YOUR INSTRUCTIONS
Retype the whole of the data exactly.

SUPPLIED DATA

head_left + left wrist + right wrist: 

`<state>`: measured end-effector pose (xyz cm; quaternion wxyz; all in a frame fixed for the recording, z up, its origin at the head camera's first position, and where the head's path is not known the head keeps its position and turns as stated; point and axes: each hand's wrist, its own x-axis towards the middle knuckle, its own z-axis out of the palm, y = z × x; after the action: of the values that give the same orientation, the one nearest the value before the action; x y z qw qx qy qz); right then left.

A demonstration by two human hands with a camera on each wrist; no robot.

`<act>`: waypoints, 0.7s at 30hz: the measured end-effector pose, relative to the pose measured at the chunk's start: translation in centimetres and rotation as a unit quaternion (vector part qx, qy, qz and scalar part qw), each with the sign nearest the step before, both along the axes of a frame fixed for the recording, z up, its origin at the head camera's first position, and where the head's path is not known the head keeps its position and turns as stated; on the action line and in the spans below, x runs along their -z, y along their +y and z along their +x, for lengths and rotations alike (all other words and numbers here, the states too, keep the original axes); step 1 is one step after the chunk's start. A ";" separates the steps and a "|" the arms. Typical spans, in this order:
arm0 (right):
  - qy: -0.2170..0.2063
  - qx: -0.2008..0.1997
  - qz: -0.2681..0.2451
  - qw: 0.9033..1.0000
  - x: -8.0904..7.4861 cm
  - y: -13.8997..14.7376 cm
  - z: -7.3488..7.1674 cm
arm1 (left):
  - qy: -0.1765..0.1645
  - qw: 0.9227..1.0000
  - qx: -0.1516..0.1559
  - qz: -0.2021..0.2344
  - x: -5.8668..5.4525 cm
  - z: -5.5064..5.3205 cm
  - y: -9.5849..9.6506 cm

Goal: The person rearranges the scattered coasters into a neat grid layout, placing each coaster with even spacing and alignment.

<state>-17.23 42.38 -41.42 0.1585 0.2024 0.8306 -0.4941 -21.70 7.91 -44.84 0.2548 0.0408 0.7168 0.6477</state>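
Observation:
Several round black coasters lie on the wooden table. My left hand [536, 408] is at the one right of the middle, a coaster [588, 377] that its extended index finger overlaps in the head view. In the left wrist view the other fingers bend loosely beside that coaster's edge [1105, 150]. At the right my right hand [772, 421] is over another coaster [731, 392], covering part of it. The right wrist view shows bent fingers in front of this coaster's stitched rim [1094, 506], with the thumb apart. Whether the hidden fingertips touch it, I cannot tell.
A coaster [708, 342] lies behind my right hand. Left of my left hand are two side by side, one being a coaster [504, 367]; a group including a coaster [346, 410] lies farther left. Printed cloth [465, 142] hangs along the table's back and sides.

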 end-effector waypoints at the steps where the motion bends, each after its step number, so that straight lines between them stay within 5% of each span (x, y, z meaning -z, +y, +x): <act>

TASK RESULT
head_left + left wrist + right wrist: 

`<state>`: measured end-effector pose (xyz cm; quaternion wxyz; all in a frame fixed for the recording, z up, its origin at the head camera's first position, and where the head's path is not known the head keeps its position and turns as stated; point and axes: each hand's wrist, its own x-axis towards the middle knuckle, its own z-axis out of the palm, y = z × x; after the action: of the values that give the same orientation, the one nearest the value before the action; x y z qw qx qy qz); right then left.

A demonstration by two human hands with a camera on each wrist; no robot.

`<act>`: waypoints, 0.7s at 30hz: the measured end-effector pose, relative to the pose measured at the chunk's start: translation in centimetres and rotation as a unit quaternion (vector part qx, qy, qz and scalar part qw), each with the sign nearest the step before, both along the axes of a frame fixed for the recording, z up, its origin at the head camera's first position, and where the head's path is not known the head keeps its position and turns as stated; on the action line and in the spans below, x runs along their -z, y along their +y and z along their +x, for lengths and rotations alike (all other words and numbers here, the states too, keep the original axes); step 1 is one step after the chunk's start. A ";" separates the steps and a "|" the arms. Typical spans, in this order:
arm0 (right):
  - qy: -0.2170..0.2063
  - qx: -0.2008..0.1997
  - qz: -0.2681..0.2451
  - qw: 0.9033..1.0000
  - x: -8.0904..7.4861 cm
  - y: -13.8997..14.7376 cm
  - z: -7.3488..7.1674 cm
arm1 (left):
  - qy: -0.1765..0.1645
  - qw: 0.9227..1.0000
  - qx: -0.1516..0.1559
  - qz: -0.2021..0.2344
  - x: -5.8668..5.4525 cm
  - z: -5.5064..5.3205 cm
  - y: -9.5849..9.6506 cm

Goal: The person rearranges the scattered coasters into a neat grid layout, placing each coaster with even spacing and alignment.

<state>-17.23 42.38 -41.42 0.1585 0.2024 0.8306 -0.4941 -21.70 7.91 -44.84 0.2548 0.0408 0.7168 0.6477</state>
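Observation:
Several round black coasters lie on the wooden table. My left hand [536, 408] is at the one right of the middle, a coaster [588, 377] that its extended index finger overlaps in the head view. In the left wrist view the other fingers bend loosely beside that coaster's edge [1105, 150]. At the right my right hand [772, 421] is over another coaster [731, 392], covering part of it. The right wrist view shows bent fingers in front of this coaster's stitched rim [1094, 506], with the thumb apart. Whether the hidden fingertips touch it, I cannot tell.
A coaster [708, 342] lies behind my right hand. Left of my left hand are two side by side, one being a coaster [504, 367]; a group including a coaster [346, 410] lies farther left. Printed cloth [465, 142] hangs along the table's back and sides.
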
 end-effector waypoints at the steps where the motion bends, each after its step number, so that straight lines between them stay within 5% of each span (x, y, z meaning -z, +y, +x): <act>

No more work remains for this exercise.